Changes are in the works for Gentilly Resilience District, and the city wants your input
The city plans to reallocate some of the federal dollars flowing into the Gentilly Resilience District. The money would affect an array of green developments, including the Blue and Green Corridors, Dillard Wetlands, Mirabeau Water Gardens, St. Anthony Green Streets and the Community Adaption Program.
The funding for these projects comes from a $141 million U.S. Department of Housing and Urban Development block grant. With federal dollars, any redistribution needs public outreach and public input.
The city’s Office of Community Development held a forum on Jan. 11 with a public comment period ending Jan. 22. Apparently, public response was limited, for it has now scheduled an additional virtual public hearing for Thursday (Feb. 4) at 6 p.m. and has extended the comment period to 5 p.m. Monday, Feb. 22.
At issue is the National Disaster Resilience Action Plan Substantial Amendment 1, which proposes to reallocate $13.8 million in funding between projects and programs.
For example, about $2.4 million could be reallocated from the Blue and Green Corridors project, with approximately $332,000 going to the Dillard Wetlands, $1 million to St.

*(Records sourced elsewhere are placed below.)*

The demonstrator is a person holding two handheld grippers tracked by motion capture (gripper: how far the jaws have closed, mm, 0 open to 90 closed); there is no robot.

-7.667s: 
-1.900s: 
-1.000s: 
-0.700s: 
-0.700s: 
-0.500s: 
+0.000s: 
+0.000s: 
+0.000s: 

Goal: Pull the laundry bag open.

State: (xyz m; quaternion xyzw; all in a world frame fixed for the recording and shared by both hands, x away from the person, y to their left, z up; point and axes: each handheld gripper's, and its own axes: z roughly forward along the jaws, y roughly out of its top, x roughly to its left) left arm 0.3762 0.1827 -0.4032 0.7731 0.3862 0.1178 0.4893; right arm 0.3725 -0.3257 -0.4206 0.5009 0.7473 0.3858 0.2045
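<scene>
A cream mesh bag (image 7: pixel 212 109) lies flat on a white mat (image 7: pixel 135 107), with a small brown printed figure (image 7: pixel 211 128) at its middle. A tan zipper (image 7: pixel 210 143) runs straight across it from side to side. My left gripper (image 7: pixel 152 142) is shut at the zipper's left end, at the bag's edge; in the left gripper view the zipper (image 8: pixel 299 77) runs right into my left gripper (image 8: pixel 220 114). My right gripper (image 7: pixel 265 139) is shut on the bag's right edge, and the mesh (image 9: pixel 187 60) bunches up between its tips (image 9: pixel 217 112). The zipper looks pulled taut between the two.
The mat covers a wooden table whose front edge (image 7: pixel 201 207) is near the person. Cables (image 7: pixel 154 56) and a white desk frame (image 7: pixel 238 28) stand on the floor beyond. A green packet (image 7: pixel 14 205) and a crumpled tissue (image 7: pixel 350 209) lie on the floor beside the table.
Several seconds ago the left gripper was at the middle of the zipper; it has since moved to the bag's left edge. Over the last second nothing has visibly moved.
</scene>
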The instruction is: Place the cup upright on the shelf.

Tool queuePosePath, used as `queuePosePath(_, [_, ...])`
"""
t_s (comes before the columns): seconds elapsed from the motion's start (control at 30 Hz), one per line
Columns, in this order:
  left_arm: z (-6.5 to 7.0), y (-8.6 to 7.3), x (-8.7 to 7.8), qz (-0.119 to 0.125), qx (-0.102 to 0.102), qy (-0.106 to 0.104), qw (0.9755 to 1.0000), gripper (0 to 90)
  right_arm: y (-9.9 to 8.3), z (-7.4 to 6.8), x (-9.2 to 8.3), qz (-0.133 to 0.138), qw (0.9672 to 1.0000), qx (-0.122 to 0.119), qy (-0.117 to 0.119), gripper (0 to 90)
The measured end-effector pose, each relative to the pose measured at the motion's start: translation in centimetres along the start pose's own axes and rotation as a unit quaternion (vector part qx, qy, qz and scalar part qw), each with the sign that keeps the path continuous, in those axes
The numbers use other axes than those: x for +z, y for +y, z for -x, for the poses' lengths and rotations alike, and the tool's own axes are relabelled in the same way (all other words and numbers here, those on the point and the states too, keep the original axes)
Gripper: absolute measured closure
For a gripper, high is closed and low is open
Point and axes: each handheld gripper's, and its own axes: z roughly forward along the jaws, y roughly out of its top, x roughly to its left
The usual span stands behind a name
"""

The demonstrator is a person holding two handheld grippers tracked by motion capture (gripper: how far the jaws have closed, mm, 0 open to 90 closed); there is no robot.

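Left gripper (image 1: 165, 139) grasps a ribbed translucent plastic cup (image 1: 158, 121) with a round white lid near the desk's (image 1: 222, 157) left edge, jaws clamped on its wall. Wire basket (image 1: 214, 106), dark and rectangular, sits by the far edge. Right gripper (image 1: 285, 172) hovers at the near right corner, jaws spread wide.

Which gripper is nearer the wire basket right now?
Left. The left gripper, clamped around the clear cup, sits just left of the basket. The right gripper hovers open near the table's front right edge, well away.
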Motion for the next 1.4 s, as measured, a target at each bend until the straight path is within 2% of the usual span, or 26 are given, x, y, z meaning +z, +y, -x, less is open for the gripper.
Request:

Anthony Green Streets, $606,000 to the Mirabeau Water Gardens and $263,000 to the Community Adaptation Program, according to a city presentation on the plans.
The “blue corridor” in the Blue and Green Corridors project will be Elysian Fields Avenue, made blue with an addition of circulating stormwater storage in the neutral ground. The Robert E. Lee Boulevard neutral ground, the “green corridor,” will receive landscaping enhanced for energy efficiency and stormwater management. Walking and biking trails will also be added or enhanced.
The design work for this project is nearly complete, and construction is expected to begin in the first quarter of this year and last until the second quarter of 2022.
The plans for this project remain intact, city officials say. “These were moneys that were identified through city efficiency that we could push into construction,” said Mary Kincaid, the city’s sustainable infrastructure project manager. “No project is being taken away from.”
The proposed changes, Kincaid said, are “not an ‘either/or’ but an ‘and.'”
The Dillard Wetlands are 27 acres donated to the city by Dillard University, across the London Avenue Canal from the historic Dillard campus and bordering the former Gregory Junior High School site.
“We are going to take this little known green parcel and create an urban forest space, which is something that is very scarce,” Kincaid said at the January forum. “We’re taking this site, which is currently not in public use, and creating an outdoor classroom and walking trails. And we are also going to be doing some planting and improving the biodiversity of the site. That will encourage the overall health of the project.”
The St. Anthony Green Streets project involves retrofitting approximately 15 residential street blocks and two neighborhood parks with stormwater management features — incorporating public art, shade structures, and recreational and social spaces.
The streets will receive green improvements, Kincaid said, and will be resurfaced through the leveraging of some FEMA funds.
The enhanced plans now call for additional stormwater storage and the planting of cypress and other trees good at managing stormwater. The city also plans to add a play space that bridges over stormwater storage space.
The Mirabeau Water Gardens project is on 25 acres donated to the city by the Sisters of St. Joseph after Hurricane Katrina. The open site will be transformed into a recreational and educational space designed to reduce flood risk. Plans include interconnected lagoons to retain stormwater as well as walking paths and play areas.
“NDR is going to be adding buildings and adding programming, so there is an action you can take away to your own property to reduce stormwater runoff and be aware of climate risk,” Kincaid said.
That is also the goal of the Community Adaption Program, a residential assistance project focused on helping low- and moderate-income homeowners retrofit their property to improve stormwater management. It received a 2020 EPA regional award for the Outstanding Green Infrastructure Professional Project.
The Gentilly Resilience District includes a combination of projects across Gentilly designed to reduce flood risk, slow land subsidence, improve energy reliability and encourage neighborhood revitalization. Construction will begin in 2021 and, when complete, is designed to provide more than 20 million gallons of stormwater storage for the Gentilly neighborhood.
To attend the public hearing on Thursday at 6 p.m. click the following link: cno-webexadm01.nola.gov. You can also join by phone at 504-658-7001, access code 994 557 978.
At the end of the comment period, all comments will be incorporated in a Responses to Public Comment document and submitted to HUD for approval as part of Amendment 1. The public comments and responses will be posted on the city’s website here.